Deadline for submission is 30 June 2010. All contributions should be submitted to Peter Svensson: [log in to unmask]

Please note that three categories of contributions are invited in this call: articles, notes, and reviews. Information about these different types of contributions can be found at: http://www.ephemeraweb.org/journal/call.htm. Contributions will undergo a double blind review process. All submissions should follow ephemera’s submissions guideline, available at: http://www.ephemeraweb.org/journal/submit.htm.


References

Althusser, L. (2001) Lenin and Philosophy and Other Essays. New York: Monthly Review Press.

Diamand, N. J. (2000) Revolutionizing the Family: Politics, Love, and Divorce in Urban and Rural China, 1949-1968. Berkeley. University of California Press.

Durham, M. (2001) ‘The Conservative Party, New Labour and the politics of the family’, Parliamentary Affairs, 54: 459-474.

Friedan, B. (1997) (ed.) Beyond Gender: The New Politcs of Work and Family.

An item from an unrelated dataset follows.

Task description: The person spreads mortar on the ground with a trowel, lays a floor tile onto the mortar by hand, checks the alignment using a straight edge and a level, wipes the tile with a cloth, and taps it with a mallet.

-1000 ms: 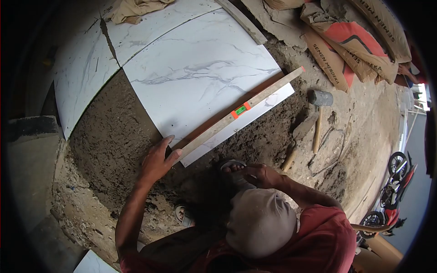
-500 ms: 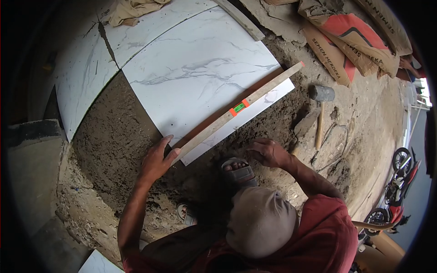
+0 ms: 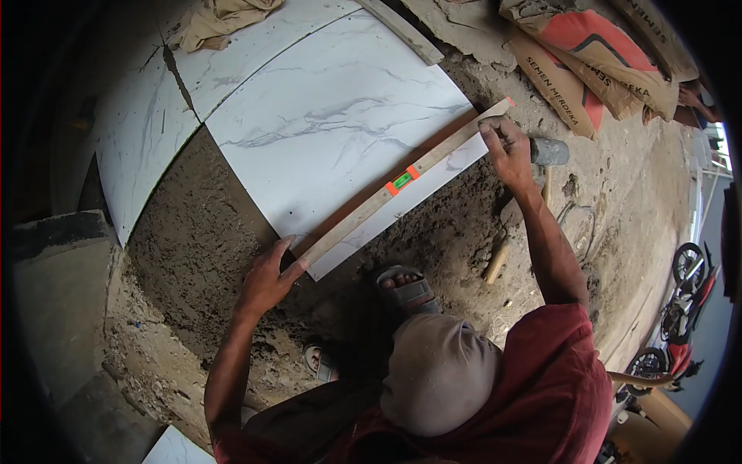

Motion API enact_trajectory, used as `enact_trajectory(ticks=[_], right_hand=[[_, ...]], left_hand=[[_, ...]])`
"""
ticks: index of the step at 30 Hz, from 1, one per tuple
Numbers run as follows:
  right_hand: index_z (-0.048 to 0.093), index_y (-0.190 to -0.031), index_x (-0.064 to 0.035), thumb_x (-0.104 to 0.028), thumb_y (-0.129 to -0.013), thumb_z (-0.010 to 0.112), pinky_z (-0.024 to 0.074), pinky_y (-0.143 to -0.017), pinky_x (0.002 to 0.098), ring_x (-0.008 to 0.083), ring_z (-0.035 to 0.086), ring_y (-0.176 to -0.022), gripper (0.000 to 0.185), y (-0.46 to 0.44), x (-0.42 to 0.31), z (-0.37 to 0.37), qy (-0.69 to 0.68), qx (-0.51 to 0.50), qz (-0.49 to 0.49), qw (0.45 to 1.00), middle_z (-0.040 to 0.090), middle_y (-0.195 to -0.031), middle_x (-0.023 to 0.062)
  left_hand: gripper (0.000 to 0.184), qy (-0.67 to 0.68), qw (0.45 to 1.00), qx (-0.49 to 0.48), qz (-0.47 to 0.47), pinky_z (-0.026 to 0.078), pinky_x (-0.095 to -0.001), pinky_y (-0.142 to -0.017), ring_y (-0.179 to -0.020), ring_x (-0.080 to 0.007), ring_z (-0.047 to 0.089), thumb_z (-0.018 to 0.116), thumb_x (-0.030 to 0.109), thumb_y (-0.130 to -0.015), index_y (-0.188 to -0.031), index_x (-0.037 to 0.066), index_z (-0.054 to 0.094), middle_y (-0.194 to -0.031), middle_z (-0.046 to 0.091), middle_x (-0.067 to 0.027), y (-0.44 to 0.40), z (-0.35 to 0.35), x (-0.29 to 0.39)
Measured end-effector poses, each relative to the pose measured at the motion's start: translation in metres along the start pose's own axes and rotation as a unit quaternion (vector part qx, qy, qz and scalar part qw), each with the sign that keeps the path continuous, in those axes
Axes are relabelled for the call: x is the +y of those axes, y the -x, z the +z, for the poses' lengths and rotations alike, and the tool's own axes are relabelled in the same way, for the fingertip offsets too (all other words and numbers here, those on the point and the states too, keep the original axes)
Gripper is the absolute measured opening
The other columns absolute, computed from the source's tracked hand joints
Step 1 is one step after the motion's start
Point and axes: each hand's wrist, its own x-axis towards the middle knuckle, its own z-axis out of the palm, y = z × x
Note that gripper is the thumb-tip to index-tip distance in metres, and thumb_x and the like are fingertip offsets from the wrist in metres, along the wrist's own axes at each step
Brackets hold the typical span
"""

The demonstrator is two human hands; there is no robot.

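Observation:
A long spirit level (image 3: pixel 357 214) with a green vial in an orange frame lies slantwise across a large white marble-patterned tile (image 3: pixel 325 127). At its lower left end my left hand (image 3: pixel 269 280) is closed on the level, thumb on the near side and fingers on the far side, by the tile's edge. My right hand (image 3: pixel 506 151) holds the upper right end between thumb and bent fingers. Close to the right wrist lies a mallet with a dark head (image 3: pixel 549 151); my forearm covers part of its handle.
Wet mortar (image 3: pixel 189 216) fills the gap left of the tile. Cement bags (image 3: pixel 553 85) lie at the upper right, near another person's arm (image 3: pixel 696 104). A wooden strip (image 3: pixel 402 32) borders the tile's far edge. My sandalled foot (image 3: pixel 406 288) is below the tile. A motorcycle (image 3: pixel 684 313) stands far right.
My right hand has moved up and to the right, from above the soil by my foot to the level's far end, and taken hold there. My left hand stays on its end.

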Motion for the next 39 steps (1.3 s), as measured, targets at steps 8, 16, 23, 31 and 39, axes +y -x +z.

Washington: Woodrow Wilson Center Press.

Gilbreth, L. (1927) The Homemaker and Her Job. New York: D. Appleton.

Gilbreth, L. (1928) Living With Our Children. New York: W. W. Norton & Company.

Hochschild, A. R. (1997) The Time Bind: When Work Becomes Home and Home Becomes Work. New York: Henry Holt and Company. 

McFarlane, D. R. and K. J. Meier (2001) The Politics of Fertiliy Control: Family Planning and Abortion Policies in the American States. New York: Chatham House Publishers.

Rose, N. (1989) Governing the Soul: The Shaping of the Private Self.  London: Free Association Books.

Rubin, E. R. (1986) The Supreme Court and the American Family: Ideology and Issues. Westport: Greenwood Press.

Somerville, J. (2000) Feminism and the Family: Politcs and Society in the UK and USA. New York: St. Martin’s Press.

Thorne, B. and M. Yalom (1992) Rethinking the Family: Some Feminist Questiotas. Boston: Mortheastern University Press.